Government awaits final US draft

The government says it is awaiting the final draft of the US resolution scheduled to be tabled at the UN Human Rights Council.
Minister Mahinda Samarasinghe said that once the final draft is tabled then the other countries will decide on their stand on the vote on the resolution.
He also cautioned of attempts to introduce the resolution with a malicious agenda and not over Sri Lanka’s human rights record.
As a government, Minister Samarasinghe said, Sri Lanka will do whats best for its people when the resolution is tabled.
He also said that government was satisfied with the outcome of the adopting of the Universal Periodic Review (UPR) report on Sri Lanka yesterday.

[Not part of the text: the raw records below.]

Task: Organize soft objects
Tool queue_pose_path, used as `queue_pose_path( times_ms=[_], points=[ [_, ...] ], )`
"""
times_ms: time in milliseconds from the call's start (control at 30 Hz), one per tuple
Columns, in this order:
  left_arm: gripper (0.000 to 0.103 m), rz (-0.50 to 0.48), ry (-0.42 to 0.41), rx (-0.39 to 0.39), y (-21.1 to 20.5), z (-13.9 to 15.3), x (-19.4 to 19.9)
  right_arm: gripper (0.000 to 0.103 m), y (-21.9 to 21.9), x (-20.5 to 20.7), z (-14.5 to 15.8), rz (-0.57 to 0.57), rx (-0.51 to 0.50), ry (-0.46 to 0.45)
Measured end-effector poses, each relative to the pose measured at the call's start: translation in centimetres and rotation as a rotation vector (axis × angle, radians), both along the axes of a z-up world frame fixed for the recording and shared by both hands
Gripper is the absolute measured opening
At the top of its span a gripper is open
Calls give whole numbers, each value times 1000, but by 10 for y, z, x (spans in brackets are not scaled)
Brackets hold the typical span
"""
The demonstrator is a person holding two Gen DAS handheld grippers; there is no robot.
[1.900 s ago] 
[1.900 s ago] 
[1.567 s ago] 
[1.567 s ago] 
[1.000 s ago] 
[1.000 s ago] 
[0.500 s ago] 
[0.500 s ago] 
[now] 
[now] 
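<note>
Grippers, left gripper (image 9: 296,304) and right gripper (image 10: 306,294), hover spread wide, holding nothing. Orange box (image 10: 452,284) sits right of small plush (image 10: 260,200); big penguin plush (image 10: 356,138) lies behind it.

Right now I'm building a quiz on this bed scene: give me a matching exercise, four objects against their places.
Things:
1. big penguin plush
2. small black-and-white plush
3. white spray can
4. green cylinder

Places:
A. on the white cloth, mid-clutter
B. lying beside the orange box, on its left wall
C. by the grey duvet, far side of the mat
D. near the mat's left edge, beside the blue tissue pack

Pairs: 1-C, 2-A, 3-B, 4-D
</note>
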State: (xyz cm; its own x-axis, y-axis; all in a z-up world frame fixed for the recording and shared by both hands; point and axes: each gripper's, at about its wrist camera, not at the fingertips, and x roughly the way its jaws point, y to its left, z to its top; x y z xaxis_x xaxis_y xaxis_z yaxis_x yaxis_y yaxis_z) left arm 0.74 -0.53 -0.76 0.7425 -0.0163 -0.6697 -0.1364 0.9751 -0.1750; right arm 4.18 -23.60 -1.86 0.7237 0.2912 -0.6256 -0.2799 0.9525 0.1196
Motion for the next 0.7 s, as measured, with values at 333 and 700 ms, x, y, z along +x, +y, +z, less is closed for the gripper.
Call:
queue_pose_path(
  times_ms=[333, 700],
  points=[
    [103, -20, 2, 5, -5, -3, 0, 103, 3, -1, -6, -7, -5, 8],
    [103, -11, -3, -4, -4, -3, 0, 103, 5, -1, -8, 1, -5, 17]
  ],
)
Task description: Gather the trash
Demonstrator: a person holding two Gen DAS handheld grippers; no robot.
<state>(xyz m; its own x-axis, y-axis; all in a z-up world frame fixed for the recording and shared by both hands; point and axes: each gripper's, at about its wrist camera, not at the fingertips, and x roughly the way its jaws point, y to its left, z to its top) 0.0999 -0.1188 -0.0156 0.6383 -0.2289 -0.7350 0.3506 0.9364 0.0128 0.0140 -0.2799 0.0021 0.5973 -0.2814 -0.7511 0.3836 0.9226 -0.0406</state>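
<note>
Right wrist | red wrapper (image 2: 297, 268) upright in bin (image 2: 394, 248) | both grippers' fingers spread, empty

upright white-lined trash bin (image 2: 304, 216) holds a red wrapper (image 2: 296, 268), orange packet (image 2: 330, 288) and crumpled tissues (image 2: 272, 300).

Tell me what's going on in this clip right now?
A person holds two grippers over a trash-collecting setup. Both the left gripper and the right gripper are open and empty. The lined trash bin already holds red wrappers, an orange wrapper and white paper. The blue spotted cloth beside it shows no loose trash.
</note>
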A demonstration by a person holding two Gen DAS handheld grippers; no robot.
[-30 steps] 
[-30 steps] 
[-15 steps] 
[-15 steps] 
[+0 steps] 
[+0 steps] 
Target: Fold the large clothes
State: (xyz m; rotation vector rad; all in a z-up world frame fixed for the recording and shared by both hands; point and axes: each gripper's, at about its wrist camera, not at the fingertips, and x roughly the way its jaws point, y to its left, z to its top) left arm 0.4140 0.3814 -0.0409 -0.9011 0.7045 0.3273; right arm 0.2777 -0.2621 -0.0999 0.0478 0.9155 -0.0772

The Minister said that while some countries had raised concerns before the report was adopted, it was still passed unanimously.
The 47 member states of the United National Human Rights Council unanimously adopted the report presented by the UPR Working Group.
Samarasinghe, while making a statement at th Council yesterday had assured that Sri Lanka will continue its transparent, proactive and constructive engagement with the Human Rights Council and keep Member and Observer States informed of further developments in Sri Lanka in the field of promotion and protection of human rights.
The United States, in a statement just before the UPR report was adopted, had said it welcomed the Government’s statement of its intention to accept recommendations to combat gender-based violence, to carry out an independent and credible investigation into the allegations of violations of human rights and international humanitarian law, and to strengthen the independence of institutions, including the Human Rights Commission, Police Commission, and Election Commission.
However the US said it was disappointed that the Government rejected all UPR recommendations from States that called upon it to implement the LLRC recommendations.
Further, it said the Sri Lankan delegation attempted to reframe Sri Lanka’s human rights commitments in terms of the government’s National Plan of Action, which does not address the broad spectrum of recommendations put forward by the LLRC report, and by lobbying other delegations to revise their UPR recommendations to exclude reference to the LLRC report after they had been orally presented. (Colombo Gazette)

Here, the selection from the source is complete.